WHAT IS EXPECTED: If a line in the entries includes "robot", show that line.

EXERCISE DATA:
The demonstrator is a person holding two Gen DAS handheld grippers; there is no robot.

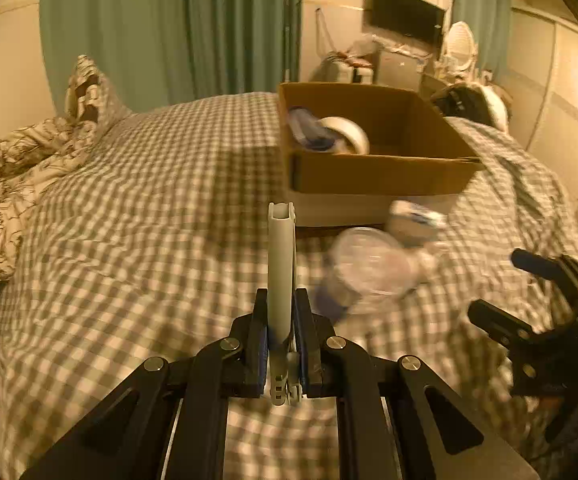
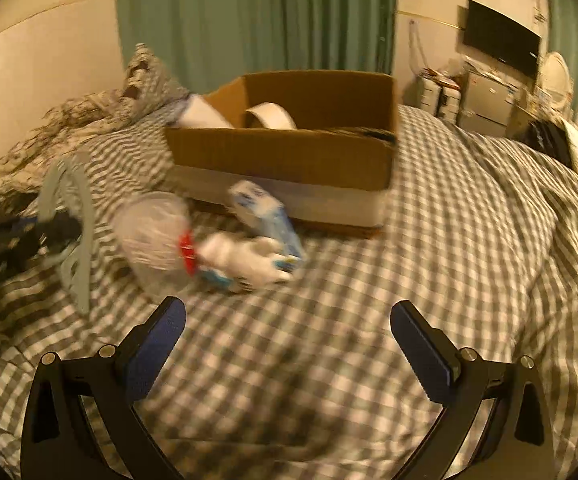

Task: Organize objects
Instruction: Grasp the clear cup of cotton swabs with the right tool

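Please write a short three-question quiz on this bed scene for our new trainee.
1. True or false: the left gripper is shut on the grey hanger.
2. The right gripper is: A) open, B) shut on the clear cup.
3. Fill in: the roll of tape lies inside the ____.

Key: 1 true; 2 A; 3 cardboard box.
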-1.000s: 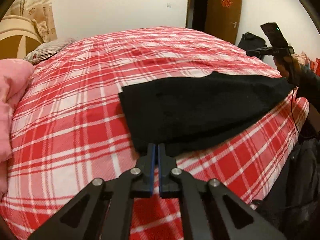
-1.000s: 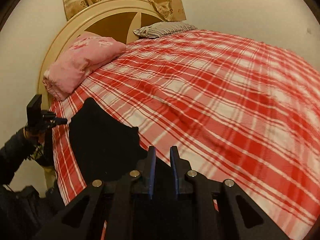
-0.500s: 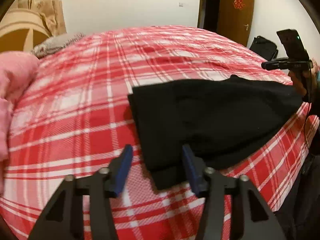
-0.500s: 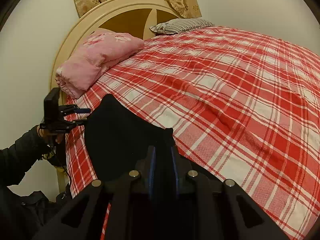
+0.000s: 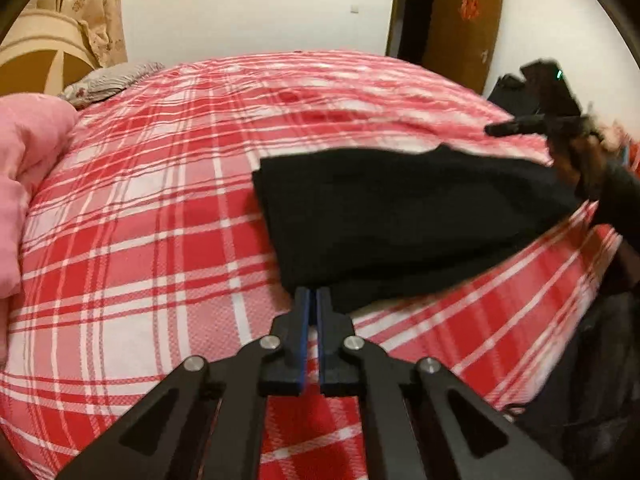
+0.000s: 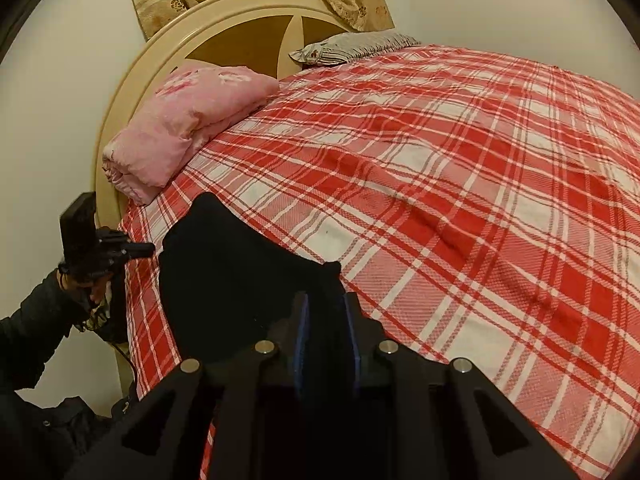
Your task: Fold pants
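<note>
L gripper (image 5: pixel 312 294): jaws clenched together, blue pads meeting at the near edge of the black pants (image 5: pixel 400 220). Tips sit right at the hem corner; can't tell if any cloth is pinched between them.

Pants: folded dark slab lying flat on the red/white plaid bedspread (image 5: pixel 140 260), spreading ahead and to the right of the L gripper, toward the other hand.

R gripper (image 6: pixel 325 312): jaws narrowly parted w/ black pants cloth (image 6: pixel 240 272) bunched between the pads, gripping that end. Rest of the pants runs ahead-left of it, along the bed edge.

Ahead-left of the R gripper, further up the bed: pink folded quilt (image 6: pixel 188 120) against the cream headboard (image 6: pixel 248 12). Striped pillow (image 6: pixel 352 46) straight ahead, far. Door (image 5: pixel 464 28) beyond the bed in L view, ahead-right.
</note>
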`<state>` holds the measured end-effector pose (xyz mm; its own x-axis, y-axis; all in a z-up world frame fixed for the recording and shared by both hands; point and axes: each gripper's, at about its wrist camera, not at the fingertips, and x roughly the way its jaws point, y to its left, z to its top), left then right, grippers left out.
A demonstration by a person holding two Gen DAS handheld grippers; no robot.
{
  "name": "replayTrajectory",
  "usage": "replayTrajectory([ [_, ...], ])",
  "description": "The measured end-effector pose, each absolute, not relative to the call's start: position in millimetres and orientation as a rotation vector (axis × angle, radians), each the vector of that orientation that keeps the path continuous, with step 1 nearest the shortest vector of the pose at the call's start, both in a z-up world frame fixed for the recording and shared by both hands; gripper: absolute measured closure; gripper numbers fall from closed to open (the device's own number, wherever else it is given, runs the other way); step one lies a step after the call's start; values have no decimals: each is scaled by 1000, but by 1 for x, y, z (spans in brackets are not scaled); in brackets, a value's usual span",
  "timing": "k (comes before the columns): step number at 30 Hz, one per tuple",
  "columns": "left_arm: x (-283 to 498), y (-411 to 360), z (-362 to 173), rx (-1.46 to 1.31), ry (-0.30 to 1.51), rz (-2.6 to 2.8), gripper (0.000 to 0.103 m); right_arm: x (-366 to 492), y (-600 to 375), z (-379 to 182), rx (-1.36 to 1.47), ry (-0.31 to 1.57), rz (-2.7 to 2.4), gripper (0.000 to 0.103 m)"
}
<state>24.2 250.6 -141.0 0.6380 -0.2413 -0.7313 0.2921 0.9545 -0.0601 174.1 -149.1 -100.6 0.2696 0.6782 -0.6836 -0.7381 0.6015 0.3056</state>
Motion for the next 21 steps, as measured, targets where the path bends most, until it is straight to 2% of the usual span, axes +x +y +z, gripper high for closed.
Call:
replayTrajectory([
  [1,26,252,-142,51,819,-273,99,173,-146,-102,-78,882,964,83],
  [2,29,255,-142,32,818,-258,93,173,-144,-102,-81,883,967,83],
  [3,32,257,-140,8,813,-244,77,171,-141,-102,-90,884,971,83],
  [4,33,259,-138,-5,799,-231,65,169,-139,-102,-100,883,974,83],
  [5,32,260,-137,-11,781,-224,42,168,-139,-101,-108,881,977,82],
  [6,31,261,-134,-17,752,-228,35,166,-137,-100,-121,877,981,82],
  [8,34,261,-132,-27,739,-260,35,165,-136,-98,-127,870,980,82],
  [10,42,259,-136,-31,753,-264,43,167,-137,-98,-115,865,973,82],
  [12,49,256,-143,-31,777,-278,66,169,-137,-98,-106,863,963,82],
  [14,52,253,-149,-39,799,-298,80,171,-136,-99,-100,865,958,81],
  [16,48,248,-147,-6,781,-291,85,172,-135,-99,-101,864,952,81],
  [17,46,248,-145,-3,780,-285,97,172,-135,-99,-101,863,952,81],
  [21,30,260,-128,-53,757,-297,97,176,-136,-99,-93,860,950,81],
])
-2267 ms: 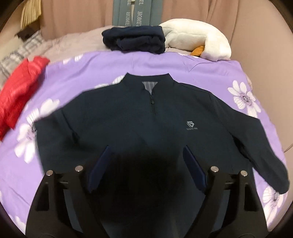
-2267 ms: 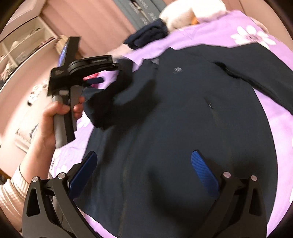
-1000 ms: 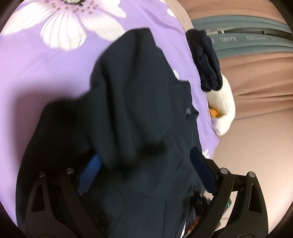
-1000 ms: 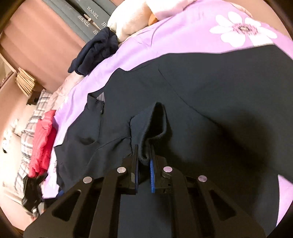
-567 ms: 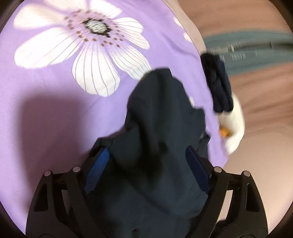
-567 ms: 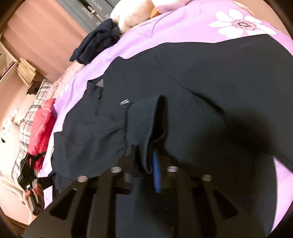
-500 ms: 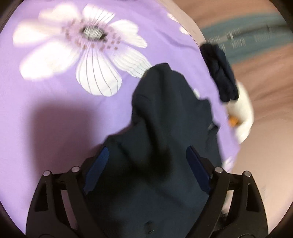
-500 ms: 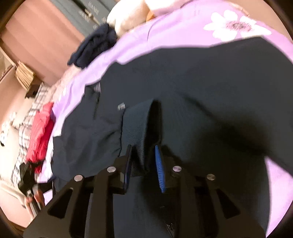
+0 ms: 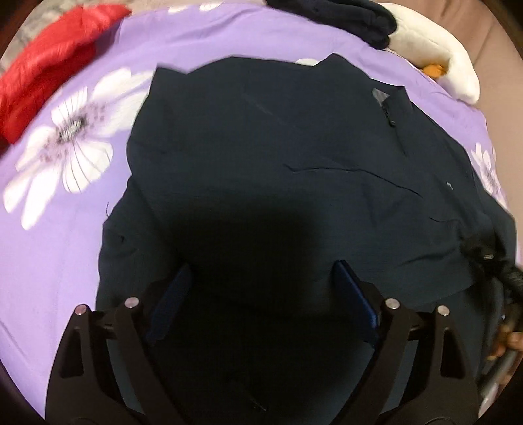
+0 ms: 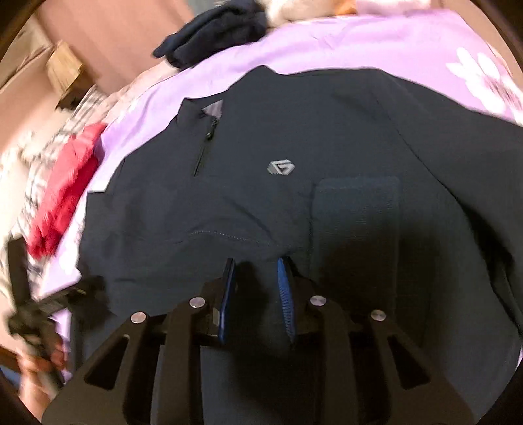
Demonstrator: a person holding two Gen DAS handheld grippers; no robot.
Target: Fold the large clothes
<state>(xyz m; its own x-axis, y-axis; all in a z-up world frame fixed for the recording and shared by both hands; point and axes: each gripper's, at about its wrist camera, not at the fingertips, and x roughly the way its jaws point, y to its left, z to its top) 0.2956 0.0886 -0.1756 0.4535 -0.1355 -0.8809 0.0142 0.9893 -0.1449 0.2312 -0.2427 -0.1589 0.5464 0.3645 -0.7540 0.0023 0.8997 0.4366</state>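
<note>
Lying flat on purple floral bedspread point(image 9: 59, 248), navy zip-neck jacket point(image 9: 294, 157) fills most of both wrist views; collar toward 1 o'clock in left view, toward 11 o'clock in right view. Left gripper point(image 9: 261, 304) hangs over jacket's lower body, jaws spread wide, blue pads apart w/ dark cloth seen between them but not pinched; shadow there makes contact w/ fabric hard to judge. Right gripper point(image 10: 256, 297) sits over jacket front below grey chest logo point(image 10: 281, 169), jaws opening, a modest gap between pads, nothing clamped in it; fabric shows behind gap. Ribbed sleeve cuff point(image 10: 356, 209) lies folded in across chest, just at 1 o'clock of right gripper, apart from pads. Red garment point(image 9: 49, 59) at 10 o'clock on bedspread edge in left view, well apart from jacket. Dark folded bundle point(image 9: 343, 16) at 12 o'clock, touching white plush point(image 9: 434, 45) at 1 o'clock. Right view: person's hand w/ other gripper shows blurred at 8 o'clock. Left view: fingers on a handle at 4 o'clock, partly cut by frame edge.
</note>
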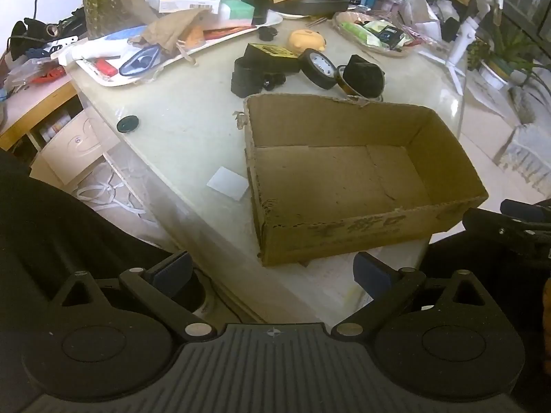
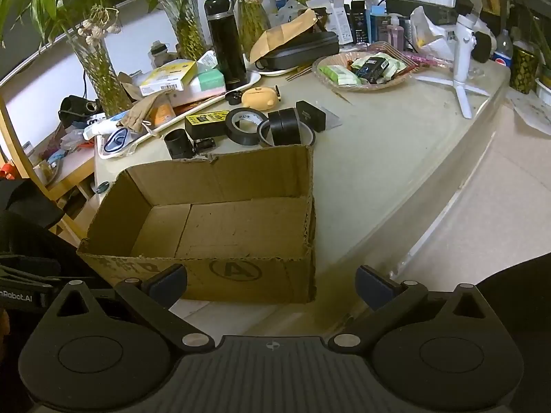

WRITTEN SOLUTION:
The demonstrator is a person holding two Gen DAS handheld grippers; there is no robot.
A demonstration by a person holding two Gen DAS handheld grippers; no robot.
Demonstrator: a person holding two Gen DAS handheld grippers; no robot.

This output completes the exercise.